Information:
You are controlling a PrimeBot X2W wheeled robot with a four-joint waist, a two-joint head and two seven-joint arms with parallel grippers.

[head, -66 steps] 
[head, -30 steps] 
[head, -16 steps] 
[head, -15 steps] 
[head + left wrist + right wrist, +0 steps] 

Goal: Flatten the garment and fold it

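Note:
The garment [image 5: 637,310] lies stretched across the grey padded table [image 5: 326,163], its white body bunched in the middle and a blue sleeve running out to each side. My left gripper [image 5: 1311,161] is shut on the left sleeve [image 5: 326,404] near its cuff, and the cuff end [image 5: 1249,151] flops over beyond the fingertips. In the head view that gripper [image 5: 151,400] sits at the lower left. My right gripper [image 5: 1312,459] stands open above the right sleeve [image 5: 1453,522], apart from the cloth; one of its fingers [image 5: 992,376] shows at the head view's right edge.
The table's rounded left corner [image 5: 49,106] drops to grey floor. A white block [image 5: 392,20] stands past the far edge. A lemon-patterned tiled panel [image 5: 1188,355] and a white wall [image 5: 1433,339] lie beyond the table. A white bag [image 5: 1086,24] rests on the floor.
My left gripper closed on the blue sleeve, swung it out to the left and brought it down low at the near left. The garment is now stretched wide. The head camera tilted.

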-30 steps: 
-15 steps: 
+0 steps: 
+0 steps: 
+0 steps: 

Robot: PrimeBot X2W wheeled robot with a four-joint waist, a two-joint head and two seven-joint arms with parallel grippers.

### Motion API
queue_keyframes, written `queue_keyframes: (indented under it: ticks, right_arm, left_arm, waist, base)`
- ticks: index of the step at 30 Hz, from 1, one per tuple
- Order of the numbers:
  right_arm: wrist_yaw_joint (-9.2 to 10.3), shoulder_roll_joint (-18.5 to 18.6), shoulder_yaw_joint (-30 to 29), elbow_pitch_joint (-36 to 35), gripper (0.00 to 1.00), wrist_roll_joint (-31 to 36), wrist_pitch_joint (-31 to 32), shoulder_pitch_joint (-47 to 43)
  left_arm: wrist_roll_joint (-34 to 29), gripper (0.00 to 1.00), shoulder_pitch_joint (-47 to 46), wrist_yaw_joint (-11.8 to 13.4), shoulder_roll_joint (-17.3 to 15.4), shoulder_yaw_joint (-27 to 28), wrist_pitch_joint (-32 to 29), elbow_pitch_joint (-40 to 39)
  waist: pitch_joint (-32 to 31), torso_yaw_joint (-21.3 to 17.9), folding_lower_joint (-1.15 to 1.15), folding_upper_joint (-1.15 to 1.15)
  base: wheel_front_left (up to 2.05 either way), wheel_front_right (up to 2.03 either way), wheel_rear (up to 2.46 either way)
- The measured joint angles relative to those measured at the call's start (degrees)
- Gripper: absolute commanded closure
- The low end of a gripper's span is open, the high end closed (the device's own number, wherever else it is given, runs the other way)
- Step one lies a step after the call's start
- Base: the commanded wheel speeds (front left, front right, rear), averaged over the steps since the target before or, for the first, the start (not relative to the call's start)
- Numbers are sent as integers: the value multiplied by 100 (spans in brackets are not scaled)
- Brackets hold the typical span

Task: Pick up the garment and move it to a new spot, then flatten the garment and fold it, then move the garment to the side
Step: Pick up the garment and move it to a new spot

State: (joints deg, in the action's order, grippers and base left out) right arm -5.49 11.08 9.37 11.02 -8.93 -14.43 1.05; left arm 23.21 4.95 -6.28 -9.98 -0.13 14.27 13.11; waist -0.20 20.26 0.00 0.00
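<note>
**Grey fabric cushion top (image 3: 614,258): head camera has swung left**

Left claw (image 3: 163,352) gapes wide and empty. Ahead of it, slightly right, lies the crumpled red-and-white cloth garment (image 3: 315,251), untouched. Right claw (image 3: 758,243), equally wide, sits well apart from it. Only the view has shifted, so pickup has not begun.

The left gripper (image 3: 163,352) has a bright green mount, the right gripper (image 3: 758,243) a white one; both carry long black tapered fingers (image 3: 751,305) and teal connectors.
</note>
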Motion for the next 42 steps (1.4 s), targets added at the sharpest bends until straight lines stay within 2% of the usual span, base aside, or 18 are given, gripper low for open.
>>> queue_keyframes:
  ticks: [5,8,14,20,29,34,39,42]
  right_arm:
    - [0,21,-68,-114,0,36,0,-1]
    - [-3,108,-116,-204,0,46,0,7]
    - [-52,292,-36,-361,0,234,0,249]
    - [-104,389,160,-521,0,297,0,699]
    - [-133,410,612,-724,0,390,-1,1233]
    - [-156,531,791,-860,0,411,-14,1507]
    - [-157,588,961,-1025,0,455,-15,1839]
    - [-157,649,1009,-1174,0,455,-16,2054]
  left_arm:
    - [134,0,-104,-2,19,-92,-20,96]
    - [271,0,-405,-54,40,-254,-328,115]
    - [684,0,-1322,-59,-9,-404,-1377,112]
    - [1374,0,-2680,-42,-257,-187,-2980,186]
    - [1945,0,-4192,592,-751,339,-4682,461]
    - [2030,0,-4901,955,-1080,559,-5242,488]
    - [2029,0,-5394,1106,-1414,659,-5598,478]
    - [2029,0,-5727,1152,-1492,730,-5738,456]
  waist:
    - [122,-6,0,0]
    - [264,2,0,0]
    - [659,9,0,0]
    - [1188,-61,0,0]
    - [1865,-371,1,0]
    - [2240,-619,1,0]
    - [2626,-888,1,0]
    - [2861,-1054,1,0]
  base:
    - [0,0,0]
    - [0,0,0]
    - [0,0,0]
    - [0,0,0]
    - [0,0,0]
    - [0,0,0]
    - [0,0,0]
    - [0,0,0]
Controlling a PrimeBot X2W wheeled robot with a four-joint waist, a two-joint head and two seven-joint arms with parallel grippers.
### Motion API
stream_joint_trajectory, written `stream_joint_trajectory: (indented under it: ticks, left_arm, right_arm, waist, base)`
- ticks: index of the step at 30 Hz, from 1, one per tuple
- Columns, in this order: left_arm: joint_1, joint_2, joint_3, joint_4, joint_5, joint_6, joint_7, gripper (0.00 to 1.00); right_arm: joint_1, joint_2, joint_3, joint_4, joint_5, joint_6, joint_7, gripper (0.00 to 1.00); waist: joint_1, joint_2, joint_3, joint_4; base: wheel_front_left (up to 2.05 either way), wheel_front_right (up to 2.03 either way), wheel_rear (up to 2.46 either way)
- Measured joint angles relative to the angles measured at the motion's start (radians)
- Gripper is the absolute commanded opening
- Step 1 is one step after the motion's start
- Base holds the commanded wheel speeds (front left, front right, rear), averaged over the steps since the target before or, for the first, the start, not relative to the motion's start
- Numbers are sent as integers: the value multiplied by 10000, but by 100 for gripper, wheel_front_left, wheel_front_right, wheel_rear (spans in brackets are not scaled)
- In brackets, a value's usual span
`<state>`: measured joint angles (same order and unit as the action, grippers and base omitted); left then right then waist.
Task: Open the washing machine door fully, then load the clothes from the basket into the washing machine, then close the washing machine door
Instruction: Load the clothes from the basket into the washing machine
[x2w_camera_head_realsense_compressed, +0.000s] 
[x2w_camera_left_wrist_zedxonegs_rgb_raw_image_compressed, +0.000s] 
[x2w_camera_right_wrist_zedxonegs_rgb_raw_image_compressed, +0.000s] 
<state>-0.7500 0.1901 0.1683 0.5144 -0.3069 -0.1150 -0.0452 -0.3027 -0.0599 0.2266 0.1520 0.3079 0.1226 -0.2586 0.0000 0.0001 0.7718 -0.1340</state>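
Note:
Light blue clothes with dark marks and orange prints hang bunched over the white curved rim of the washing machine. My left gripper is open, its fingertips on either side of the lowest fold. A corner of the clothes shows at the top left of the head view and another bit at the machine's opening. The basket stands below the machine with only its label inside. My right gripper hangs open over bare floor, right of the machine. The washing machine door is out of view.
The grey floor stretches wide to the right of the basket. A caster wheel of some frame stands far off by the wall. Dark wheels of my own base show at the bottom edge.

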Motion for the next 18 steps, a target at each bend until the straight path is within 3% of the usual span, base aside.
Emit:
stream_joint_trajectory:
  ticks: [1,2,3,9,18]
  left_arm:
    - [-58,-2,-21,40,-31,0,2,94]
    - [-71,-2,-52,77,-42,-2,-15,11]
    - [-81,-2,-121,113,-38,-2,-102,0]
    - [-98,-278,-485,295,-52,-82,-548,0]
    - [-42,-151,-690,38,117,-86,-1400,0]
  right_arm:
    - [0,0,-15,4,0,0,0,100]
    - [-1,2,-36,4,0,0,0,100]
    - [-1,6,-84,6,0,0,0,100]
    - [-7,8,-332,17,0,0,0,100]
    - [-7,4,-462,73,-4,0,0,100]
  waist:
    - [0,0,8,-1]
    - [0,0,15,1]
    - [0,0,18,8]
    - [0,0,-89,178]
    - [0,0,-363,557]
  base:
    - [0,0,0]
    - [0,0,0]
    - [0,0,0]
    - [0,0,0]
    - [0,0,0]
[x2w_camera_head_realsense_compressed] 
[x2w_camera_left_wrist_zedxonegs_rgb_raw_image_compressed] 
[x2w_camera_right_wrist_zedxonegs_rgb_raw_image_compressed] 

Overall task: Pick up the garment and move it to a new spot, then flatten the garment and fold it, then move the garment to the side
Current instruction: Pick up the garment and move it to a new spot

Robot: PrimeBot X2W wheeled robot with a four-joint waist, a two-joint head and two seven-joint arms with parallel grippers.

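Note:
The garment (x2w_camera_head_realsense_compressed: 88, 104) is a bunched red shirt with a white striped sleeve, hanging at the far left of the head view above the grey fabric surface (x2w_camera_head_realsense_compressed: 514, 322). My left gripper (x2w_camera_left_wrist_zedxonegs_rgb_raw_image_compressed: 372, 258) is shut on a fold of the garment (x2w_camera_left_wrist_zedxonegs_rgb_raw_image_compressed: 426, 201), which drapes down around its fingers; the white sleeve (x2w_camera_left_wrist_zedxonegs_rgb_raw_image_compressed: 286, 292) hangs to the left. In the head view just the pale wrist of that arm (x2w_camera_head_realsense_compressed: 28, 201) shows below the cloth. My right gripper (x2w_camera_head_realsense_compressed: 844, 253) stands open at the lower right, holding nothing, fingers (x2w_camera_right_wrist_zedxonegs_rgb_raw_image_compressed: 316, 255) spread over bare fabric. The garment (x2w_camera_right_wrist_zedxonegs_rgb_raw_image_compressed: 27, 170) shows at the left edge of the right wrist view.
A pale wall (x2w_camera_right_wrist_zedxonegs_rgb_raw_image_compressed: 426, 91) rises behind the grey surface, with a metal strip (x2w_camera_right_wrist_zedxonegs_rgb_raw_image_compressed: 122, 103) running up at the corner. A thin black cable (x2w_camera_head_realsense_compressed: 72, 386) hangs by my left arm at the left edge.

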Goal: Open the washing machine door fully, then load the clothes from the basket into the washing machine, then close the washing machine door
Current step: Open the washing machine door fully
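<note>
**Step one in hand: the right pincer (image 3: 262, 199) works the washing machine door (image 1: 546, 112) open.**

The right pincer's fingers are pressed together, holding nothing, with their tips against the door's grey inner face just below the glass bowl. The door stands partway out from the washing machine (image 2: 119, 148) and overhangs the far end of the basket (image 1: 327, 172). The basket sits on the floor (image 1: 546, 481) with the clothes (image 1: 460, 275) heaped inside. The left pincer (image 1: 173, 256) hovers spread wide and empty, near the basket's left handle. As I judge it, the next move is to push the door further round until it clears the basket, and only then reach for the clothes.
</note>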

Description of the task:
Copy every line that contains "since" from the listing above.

Task result:
- Base: the commanded wheel speeds (front left, front right, rear), averaged over the steps since the target before or, for the first, the start (not relative to the call's start)
- Base holds the commanded wheel speeds (front left, front right, rear), averaged over the steps since the target before or, for the first, the start, not relative to the motion's start

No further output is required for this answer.